Defining, documenting, using, and sharing application definitions is a useful and future-proof strategy for software development and data analyses as it enables automated provenance tracking working silently in the background.

In summary, the following application definitions were defined for the paraprobe-toolbox. These are always pairs of application definitions — one for the configuration (input) side and one for the results (output) side. For each tool one such pair is proposed:

Application Definitions

NXapm_paraprobe_ranger_config, NXapm_paraprobe_ranger_results

Configuration and results respectively of the paraprobe-ranger tool. Apply ranging definitions and explore possible molecular ions.

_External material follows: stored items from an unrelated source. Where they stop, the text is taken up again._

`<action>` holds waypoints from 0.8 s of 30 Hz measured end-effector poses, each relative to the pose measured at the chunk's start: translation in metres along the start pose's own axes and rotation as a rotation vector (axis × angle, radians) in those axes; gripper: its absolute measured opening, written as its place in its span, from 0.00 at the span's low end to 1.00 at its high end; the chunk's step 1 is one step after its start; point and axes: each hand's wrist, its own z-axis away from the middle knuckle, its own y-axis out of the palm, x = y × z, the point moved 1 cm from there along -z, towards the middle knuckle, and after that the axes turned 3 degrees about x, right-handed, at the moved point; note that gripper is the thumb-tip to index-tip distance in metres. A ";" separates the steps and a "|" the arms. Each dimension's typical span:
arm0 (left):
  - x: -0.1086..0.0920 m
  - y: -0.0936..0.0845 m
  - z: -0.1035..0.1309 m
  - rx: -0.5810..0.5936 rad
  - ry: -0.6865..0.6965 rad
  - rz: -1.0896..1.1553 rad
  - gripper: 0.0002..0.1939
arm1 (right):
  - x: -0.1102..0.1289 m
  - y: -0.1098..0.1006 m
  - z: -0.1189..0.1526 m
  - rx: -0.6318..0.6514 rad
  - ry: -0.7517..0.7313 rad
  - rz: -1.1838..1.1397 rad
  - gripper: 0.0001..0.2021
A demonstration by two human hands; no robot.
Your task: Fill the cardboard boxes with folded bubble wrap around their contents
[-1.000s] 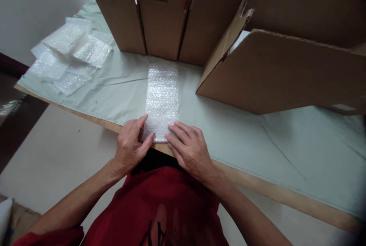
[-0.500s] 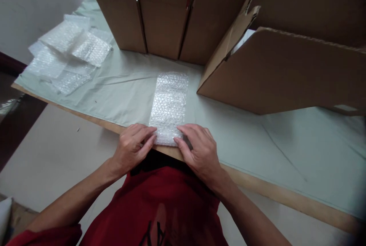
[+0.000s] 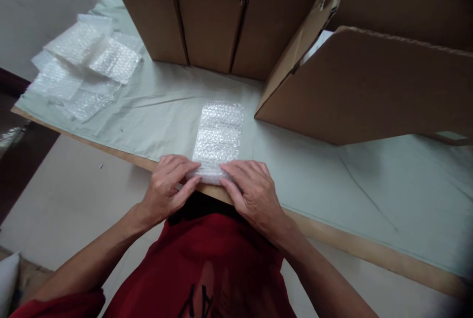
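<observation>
A strip of clear bubble wrap (image 3: pixel 219 133) lies flat on the green cloth, its near end folded or rolled at the table's front edge. My left hand (image 3: pixel 172 182) pinches the left side of that near end between thumb and fingers. On the right side, my right hand (image 3: pixel 249 187) grips the same folded end in the same way. Both thumbs are on the near side, with the fingertips on top. Whether anything is inside the fold cannot be made out.
Several bubble wrap pieces (image 3: pixel 79 64) are piled at the table's left end. Tall cardboard holders (image 3: pixel 210 22) stand along the back, and a large angled one (image 3: pixel 354 91) stands at the right. The wooden table edge (image 3: pixel 332 234) runs in front of me.
The near end of the bubble wrap is folded over further, and the flat part is shorter. My right hand has shifted slightly left. The view has tilted slightly.
</observation>
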 end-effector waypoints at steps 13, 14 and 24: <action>0.003 -0.014 -0.013 0.085 0.051 0.091 0.10 | -0.007 -0.004 -0.013 0.052 -0.018 -0.090 0.08; 0.005 -0.012 -0.016 0.086 0.039 0.090 0.09 | -0.007 -0.005 -0.012 0.034 -0.013 -0.056 0.08; 0.013 -0.005 -0.035 0.000 -0.043 -0.018 0.11 | -0.009 -0.003 -0.019 0.034 -0.078 0.131 0.10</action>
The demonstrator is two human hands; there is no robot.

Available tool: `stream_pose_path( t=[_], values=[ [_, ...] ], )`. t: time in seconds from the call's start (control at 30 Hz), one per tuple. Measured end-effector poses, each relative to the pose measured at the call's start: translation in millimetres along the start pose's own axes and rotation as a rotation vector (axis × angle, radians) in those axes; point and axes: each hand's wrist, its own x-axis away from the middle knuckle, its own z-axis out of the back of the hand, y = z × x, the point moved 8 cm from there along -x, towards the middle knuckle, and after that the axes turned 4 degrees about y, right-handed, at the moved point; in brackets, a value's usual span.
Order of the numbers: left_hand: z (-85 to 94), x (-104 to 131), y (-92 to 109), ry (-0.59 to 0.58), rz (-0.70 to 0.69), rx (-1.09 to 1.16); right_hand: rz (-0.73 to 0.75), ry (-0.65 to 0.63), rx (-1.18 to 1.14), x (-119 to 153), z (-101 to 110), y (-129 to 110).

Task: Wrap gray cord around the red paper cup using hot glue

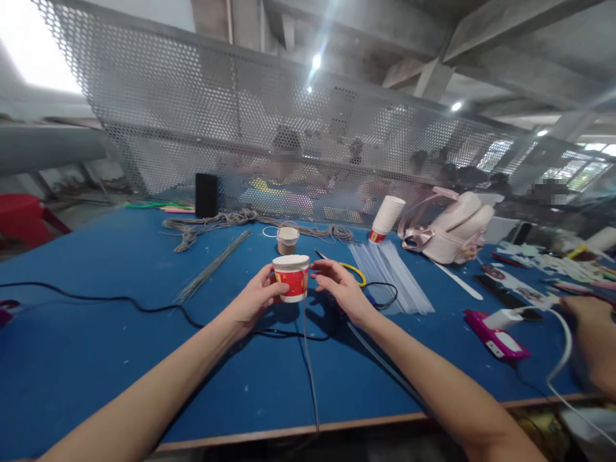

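Observation:
A red and white paper cup (291, 280) is held upright above the blue table by my left hand (262, 295), whose thumb presses on its front. My right hand (339, 285) is just right of the cup, fingers apart and bent toward it, with nothing in its grasp that I can see. A thin grey cord (307, 359) hangs from the cup and runs down over the table's front edge. Behind the cup stands a small brown cup (287, 244) with a pale top. Yellow-handled scissors (355, 272) lie partly behind my right hand.
The blue table (96, 359) carries bundled grey cord (206, 226), thin wires (214, 266), clear plastic strips (389, 276), stacked paper cups (387, 217), a pink backpack (457, 228) and a magenta power strip (498, 337). A black cable (129, 298) crosses it. Another person's arm (594, 340) is at right.

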Motion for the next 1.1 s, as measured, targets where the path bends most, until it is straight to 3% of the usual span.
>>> stream_pose_path(
  t=[0.1,0.23,0.47,0.67,0.87,1.1],
  values=[
    [2.3,0.6,4.6,0.047,-0.072,-0.146,-0.003,-0.014,-0.043,-0.1,-2.5,3.9],
    [2.3,9.5,19.9,0.182,-0.295,-0.49,-0.016,-0.026,-0.078,-0.2,-6.9,9.4],
    [-18.8,35.0,25.1,0.259,-0.615,-0.932,0.13,-0.068,0.033,9.9,-10.9,-3.2],
    [-26.1,46.6,32.5,0.302,-0.798,-1.103,0.18,-0.134,0.002,14.0,-10.3,-8.6],
    [-35.8,62.0,36.1,0.271,-1.071,-1.116,0.08,-0.164,-0.186,9.3,-7.9,-1.5],
    [-46.1,74.8,35.9,0.25,-1.208,-1.199,0.077,-0.193,-0.177,9.0,0.0,-3.7]
  ],
)
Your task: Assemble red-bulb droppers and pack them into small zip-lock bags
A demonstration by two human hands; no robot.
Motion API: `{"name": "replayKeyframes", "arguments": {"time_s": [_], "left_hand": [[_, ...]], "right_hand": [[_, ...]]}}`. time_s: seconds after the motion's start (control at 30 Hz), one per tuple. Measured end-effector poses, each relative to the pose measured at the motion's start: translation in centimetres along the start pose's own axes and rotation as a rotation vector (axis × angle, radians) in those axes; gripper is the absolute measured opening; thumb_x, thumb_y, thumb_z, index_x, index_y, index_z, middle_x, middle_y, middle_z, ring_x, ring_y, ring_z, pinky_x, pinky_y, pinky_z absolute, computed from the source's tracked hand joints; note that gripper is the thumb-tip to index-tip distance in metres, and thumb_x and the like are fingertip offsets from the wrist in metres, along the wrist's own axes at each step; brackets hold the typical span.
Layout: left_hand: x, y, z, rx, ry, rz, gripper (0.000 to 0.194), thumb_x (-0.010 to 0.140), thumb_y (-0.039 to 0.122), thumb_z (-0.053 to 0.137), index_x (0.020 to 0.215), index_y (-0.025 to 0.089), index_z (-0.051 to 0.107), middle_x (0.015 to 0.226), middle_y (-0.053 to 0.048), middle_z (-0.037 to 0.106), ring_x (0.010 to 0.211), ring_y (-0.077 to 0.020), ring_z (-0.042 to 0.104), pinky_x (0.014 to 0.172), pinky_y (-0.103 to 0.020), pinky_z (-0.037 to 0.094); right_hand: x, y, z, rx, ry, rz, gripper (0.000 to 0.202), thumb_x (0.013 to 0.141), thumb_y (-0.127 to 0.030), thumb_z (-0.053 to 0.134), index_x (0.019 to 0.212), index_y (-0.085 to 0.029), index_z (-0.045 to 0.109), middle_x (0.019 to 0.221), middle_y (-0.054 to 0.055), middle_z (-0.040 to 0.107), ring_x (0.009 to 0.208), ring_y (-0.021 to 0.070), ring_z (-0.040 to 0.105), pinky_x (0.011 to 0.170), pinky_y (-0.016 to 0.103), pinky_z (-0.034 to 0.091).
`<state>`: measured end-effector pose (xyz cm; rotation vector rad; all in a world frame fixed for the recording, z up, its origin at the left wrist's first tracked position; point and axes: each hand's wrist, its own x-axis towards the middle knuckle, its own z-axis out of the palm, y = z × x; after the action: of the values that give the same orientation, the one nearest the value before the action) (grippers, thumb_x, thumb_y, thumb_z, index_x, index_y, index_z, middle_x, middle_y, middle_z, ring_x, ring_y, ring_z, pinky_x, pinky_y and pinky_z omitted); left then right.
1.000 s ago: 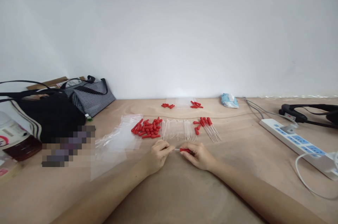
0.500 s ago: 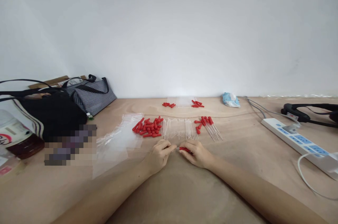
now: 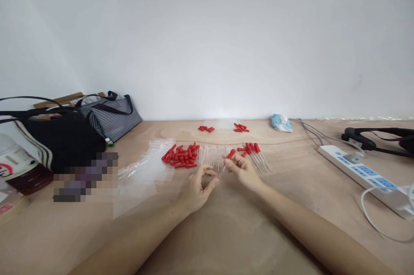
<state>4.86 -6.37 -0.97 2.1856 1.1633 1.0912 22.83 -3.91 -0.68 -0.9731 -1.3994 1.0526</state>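
Note:
My right hand (image 3: 242, 170) pinches a clear tube with a red rubber bulb (image 3: 231, 153) on its upper end; the tube slants down to the left. Just left of the tube's lower end, my left hand (image 3: 199, 186) is open, thumb and fingers apart, holding nothing. Beyond my hands lies a row of clear tubes (image 3: 210, 156). A pile of loose red bulbs (image 3: 183, 156) sits at the row's left. On the right, several tubes with red bulbs fitted (image 3: 258, 156) lie side by side, with a few loose bulbs beside them.
Clear plastic bags (image 3: 142, 180) lie at the left, near a black bag (image 3: 74, 145), a striped bag (image 3: 113, 115) and a bottle (image 3: 26, 175). More bulbs and tubes lie by the wall, near a blue-white packet (image 3: 281, 123). A power strip (image 3: 362, 171) is at right.
My right hand has lifted and turned, raising the bulb end of its tube away from my left hand. The fingers of my left hand have parted and let go of the tube.

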Motion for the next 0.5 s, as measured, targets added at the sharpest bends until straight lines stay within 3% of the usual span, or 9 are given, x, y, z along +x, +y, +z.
{"name": "replayKeyframes", "arguments": {"time_s": [0.13, 0.23, 0.33, 0.5], "left_hand": [[0.5, -1.2, -0.6, 0.141, 0.017, -0.044, 0.019, 0.076, 0.024, 0.053, 0.094, 0.018, 0.049, 0.092, -0.005, 0.06, 0.09, -0.0201, 0.056, 0.079, -0.036, 0.044], [0.6, -1.3, -0.6, 0.2, -0.041, -0.021, 0.015, 0.076, 0.02, 0.053, 0.09, 0.018, 0.052, 0.09, -0.004, 0.059, 0.088, -0.0207, 0.054, 0.079, -0.037, 0.043], [0.6, -0.8, -0.5, 0.217, -0.099, 0.044, 0.014, 0.075, 0.018, 0.054, 0.088, 0.018, 0.054, 0.089, -0.004, 0.058, 0.088, -0.0205, 0.052, 0.079, -0.037, 0.042], [0.5, -0.7, -0.6, 0.22, -0.105, 0.069, 0.01, 0.074, 0.016, 0.055, 0.084, 0.018, 0.055, 0.088, -0.004, 0.057, 0.086, -0.0197, 0.051, 0.078, -0.035, 0.042]], "right_hand": [[2.9, -0.4, -5.5, -0.4, 0.228, 0.02, 0.037, 0.071, -0.043, 0.053, 0.092, -0.013, 0.063, 0.066, 0.004, 0.063, 0.059, 0.0155, 0.056, 0.054, 0.024, 0.039], [3.9, 0.0, -8.6, -0.756, 0.373, 0.108, 0.036, 0.073, -0.042, 0.051, 0.09, -0.014, 0.066, 0.062, 0.004, 0.063, 0.056, 0.0171, 0.057, 0.052, 0.024, 0.036], [4.0, 1.0, -9.5, -0.972, 0.374, 0.176, 0.034, 0.074, -0.041, 0.05, 0.09, -0.017, 0.067, 0.067, 0.006, 0.065, 0.06, 0.0185, 0.058, 0.051, 0.024, 0.033], [3.8, 2.2, -8.9, -1.156, 0.37, 0.217, 0.033, 0.076, -0.042, 0.05, 0.096, -0.019, 0.064, 0.078, 0.008, 0.066, 0.073, 0.0208, 0.059, 0.059, 0.026, 0.034]]}}
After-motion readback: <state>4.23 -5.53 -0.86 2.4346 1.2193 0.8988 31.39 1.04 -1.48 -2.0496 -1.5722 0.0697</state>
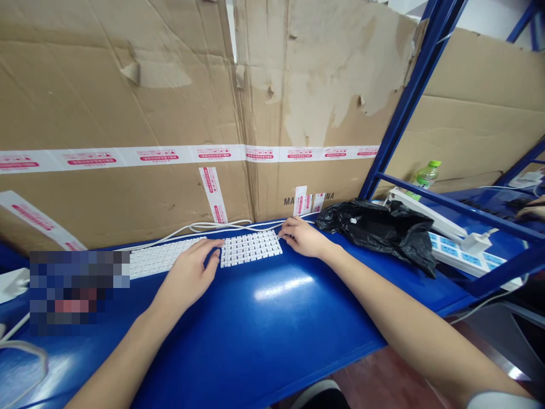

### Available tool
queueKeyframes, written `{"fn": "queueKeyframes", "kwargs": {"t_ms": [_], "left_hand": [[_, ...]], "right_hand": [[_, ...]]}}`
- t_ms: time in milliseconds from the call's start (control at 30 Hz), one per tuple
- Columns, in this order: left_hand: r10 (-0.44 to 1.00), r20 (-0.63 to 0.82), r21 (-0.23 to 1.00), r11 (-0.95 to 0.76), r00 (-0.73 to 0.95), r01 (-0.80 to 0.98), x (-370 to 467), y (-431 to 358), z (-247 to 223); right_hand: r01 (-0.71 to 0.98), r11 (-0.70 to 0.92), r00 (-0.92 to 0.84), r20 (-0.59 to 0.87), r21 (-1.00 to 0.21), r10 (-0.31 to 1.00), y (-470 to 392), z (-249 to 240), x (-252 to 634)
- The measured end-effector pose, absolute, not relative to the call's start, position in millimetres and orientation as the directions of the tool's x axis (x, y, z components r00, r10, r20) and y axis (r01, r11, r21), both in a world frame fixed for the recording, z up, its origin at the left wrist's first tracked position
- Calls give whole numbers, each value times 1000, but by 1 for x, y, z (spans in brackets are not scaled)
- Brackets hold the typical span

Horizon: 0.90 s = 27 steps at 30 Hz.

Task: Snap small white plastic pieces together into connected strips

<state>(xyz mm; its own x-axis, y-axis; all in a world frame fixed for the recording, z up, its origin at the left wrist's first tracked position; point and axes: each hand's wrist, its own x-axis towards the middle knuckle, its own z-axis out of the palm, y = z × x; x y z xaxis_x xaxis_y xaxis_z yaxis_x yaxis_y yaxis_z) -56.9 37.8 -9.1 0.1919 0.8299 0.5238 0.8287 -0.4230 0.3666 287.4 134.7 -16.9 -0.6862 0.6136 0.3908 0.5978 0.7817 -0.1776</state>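
On the blue table lie white gridded panels made up of rows of small pieces with dark marks. One white panel [251, 248] lies between my two hands, and another white panel [157, 257] stretches to the left, partly behind my left hand. My left hand [193, 270] rests at the near panel's left end, thumb apart from the fingers, with nothing seen in its grasp. At that panel's right end, my right hand [303, 236] has its fingers bent and drawn together at the corner; what lies between the fingertips is too small to make out.
A crumpled black plastic bag [378, 227] lies right of my right hand. Beyond the blue frame [395, 102] are a power strip [468, 255], a green-capped bottle [428, 176] and another person's hand [532, 209]. Cardboard [128, 113] stands behind, with white cables [213, 226] along its foot.
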Motion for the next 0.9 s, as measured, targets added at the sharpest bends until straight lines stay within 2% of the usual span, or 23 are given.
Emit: {"fn": "queueKeyframes", "kwargs": {"t_ms": [900], "left_hand": [[835,499,339,-434,231,835,-58,38,-13]], "right_hand": [[606,773,-666,413,-186,621,138,-19,291]]}}
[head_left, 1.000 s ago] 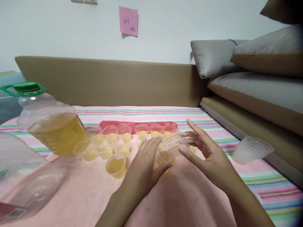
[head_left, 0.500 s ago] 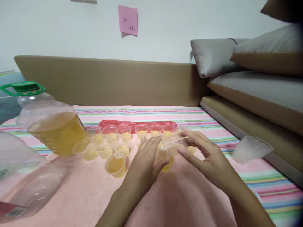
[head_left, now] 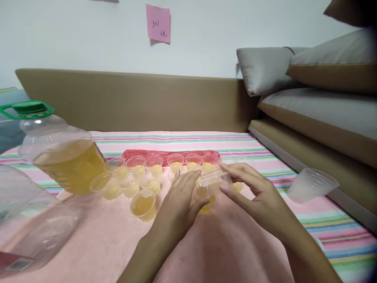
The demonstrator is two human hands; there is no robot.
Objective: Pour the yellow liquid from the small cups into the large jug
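Note:
My right hand (head_left: pixel 253 186) grips a clear plastic cup (head_left: pixel 214 181) by one end between thumb and fingers. The cup lies on its side in the air; it may be several nested together. My left hand (head_left: pixel 184 200) is beside the cup's other end, fingers stretched and thumb apart; whether it touches the rim I cannot tell. Below the held cup stands a cup of yellow liquid (head_left: pixel 207 206), partly hidden. Left of my left hand stands another filled cup (head_left: pixel 143 205). Several more cups with yellow liquid stand in rows behind, some hidden by my hands.
A large green-capped jug (head_left: pixel 69 161) of yellow liquid stands at the left, with a clear empty bottle (head_left: pixel 38 228) nearer me. Behind the cups lies a red plastic bag (head_left: pixel 171 153). A stack of clear cups (head_left: pixel 312 185) lies at the right, near cushions (head_left: pixel 330 114).
Almost nothing differs. The right fingers have closed in slightly at the end of the held cup, and the view has shifted a little.

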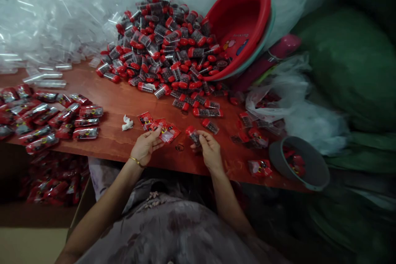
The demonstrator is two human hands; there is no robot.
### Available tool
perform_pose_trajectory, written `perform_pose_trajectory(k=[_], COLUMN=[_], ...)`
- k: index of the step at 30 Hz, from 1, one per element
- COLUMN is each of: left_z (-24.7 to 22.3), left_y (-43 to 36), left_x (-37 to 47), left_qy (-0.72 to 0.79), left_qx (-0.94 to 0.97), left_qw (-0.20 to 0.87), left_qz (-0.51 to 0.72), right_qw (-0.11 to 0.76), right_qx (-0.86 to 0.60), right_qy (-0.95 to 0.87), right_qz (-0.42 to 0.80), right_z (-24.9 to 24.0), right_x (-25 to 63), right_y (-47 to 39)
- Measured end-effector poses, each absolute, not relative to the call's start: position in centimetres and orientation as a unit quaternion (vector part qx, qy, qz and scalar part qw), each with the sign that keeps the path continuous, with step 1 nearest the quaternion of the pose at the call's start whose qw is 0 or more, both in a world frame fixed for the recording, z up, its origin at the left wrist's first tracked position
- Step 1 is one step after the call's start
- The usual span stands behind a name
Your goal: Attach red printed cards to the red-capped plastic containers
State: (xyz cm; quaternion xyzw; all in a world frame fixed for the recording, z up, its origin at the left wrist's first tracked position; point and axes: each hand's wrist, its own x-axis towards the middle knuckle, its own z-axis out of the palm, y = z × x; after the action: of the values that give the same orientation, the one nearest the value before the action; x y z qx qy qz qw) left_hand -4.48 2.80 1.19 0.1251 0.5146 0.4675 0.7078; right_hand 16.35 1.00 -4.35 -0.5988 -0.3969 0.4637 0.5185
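Note:
Near the front edge of the table, my left hand (147,145) pinches the edge of a red printed plastic wrapper (168,133) between thumb and fingers. Another red printed wrapper (144,119) lies just beyond it. My right hand (210,148) is closed around a small clear bottle with a red cap (192,133), dark inside, its capped end tilted away from me. A similar red-capped bottle (210,126) lies just past my right hand. Between the hands, a small dark ring (180,147) lies on the tabletop.
A large heap of red-capped bottles (167,45) fills the back, against a tipped red basin (262,4). Wrapped bottles (86,122) lie at left, some in a box below. Clear tubes (49,76) lie behind them. A grey bowl (315,169) stands at the right edge.

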Motion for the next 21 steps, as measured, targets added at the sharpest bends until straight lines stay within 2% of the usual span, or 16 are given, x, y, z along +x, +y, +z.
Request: perform_pose_trajectory(k=[5, 10, 14, 18, 21], left_z=[0.9, 0.6, 0.6, 0.8, 1.1], left_y=[2.8, 2.7, 2.7, 2.6, 2.6], left_x=[-4.4, -4.4, -4.4, -4.2, -4.1], left_qy=[0.510, 0.511, 0.497, 0.486, 0.485], left_qx=[0.121, 0.118, 0.114, 0.101, 0.094], left_qw=[0.718, 0.721, 0.736, 0.757, 0.763], left_qz=[0.458, 0.454, 0.444, 0.425, 0.416], right_qw=[0.520, 0.495, 0.443, 0.445, 0.469], right_qx=[-0.510, -0.482, -0.463, -0.451, -0.455], right_qy=[-0.275, -0.272, -0.318, -0.408, -0.524], right_qz=[0.628, 0.670, 0.699, 0.658, 0.546], right_z=[-3.9, -3.5, -2.9, -2.5, -2.2], right_x=[16.4, 16.9, 16.6, 15.6, 15.1], right_y=[0.4, 0.1, -0.6, -1.6, -2.2])
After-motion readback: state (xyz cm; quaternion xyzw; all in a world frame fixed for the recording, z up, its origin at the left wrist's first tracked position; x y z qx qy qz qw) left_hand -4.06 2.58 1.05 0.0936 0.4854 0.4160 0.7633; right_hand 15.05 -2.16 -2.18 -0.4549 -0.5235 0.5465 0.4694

Store applied ranging definitions and combinatorial analyses of possible iontypes.

NXapm_paraprobe_surfacer_config, NXapm_paraprobe_surfacer_results

Configuration and results respectively of the paraprobe-surfacer tool. Create a model for the edge of a point cloud via convex hulls, alpha shapes, or alpha-wrappings. Store triangulated surface meshes of models for the edge of a dataset.

NXapm_paraprobe_distancer_config, NXapm_paraprobe_distancer_results

Configuration and results respectively of the paraprobe-distancer tool. Compute and store analytical distances between ions to a set of triangles.

NXapm_paraprobe_tessellator_config, NXapm_paraprobe_tessellator_results

Configuration and results respectively of the paraprobe-tessellator tool. Compute and store Voronoi cells and properties of these for all ions in a dataset.

NXapm_paraprobe_selector_config, NXapm_paraprobe_selector_results

Configuration and results respectively of the paraprobe-selector tool. Defining complex spatial regions-of-interest to filter reconstructed datasets. Store which points are inside or on the boundary of complex spatial regions-of-interest.

NXapm_paraprobe_spatstat_config, NXapm_paraprobe_spatstat_results

Configuration and results respectively of the paraprobe-spatstat tool. Compute spatial statistics on the entire or selected regions of the reconstructed dataset.

NXapm_paraprobe_nanochem_config, NXapm_paraprobe_nanochem_results

Configuration and results respectively of the paraprobe-nanochem tool. Compute delocalization, iso-surfaces, analyze 3D objects, composition profiles, and mesh interfaces.

NXapm_paraprobe_clusterer_config, NXapm_paraprobe_clusterer_results

Configuration and results respectively of the paraprobe-clusterer tool. Compute cluster analyses with established machine learning algorithms using CPU or GPUs.

NXapm_paraprobe_intersector_config, NXapm_paraprobe_intersector_results

Configuration and results resepctively of the paraprobe-intersector tool. Analyze volumetric intersections and proximity of 3D objects discretized as triangulated surface meshes in continuum space to study the effect the parameterization of surface extraction algorithms on the resulting shape, spatial arrangement, and colocation of 3D objects via graph-based techniques.

Joint work German NFDI consortia NFDI-MatWerk and FAIRmat

Members of the FAIRmat and the NFDI-MatWerk consortia of the German National Research Data Infrastructure are working together within the Infrastructure Use Case IUC09 of the NFDI-MatWerk project to work on examples how software tools in both consortia become better documented and interoperable to use. Within this project, we have also added the CompositionSpace tool by A. Saxena et al. that has been developed at the Max Planck Institute for Sustainable Materials in Düsseldorf

NXapm_compositionspace_config, NXapm_compositionspace_results

Results of a run with Alaukik Saxena’s composition space tool.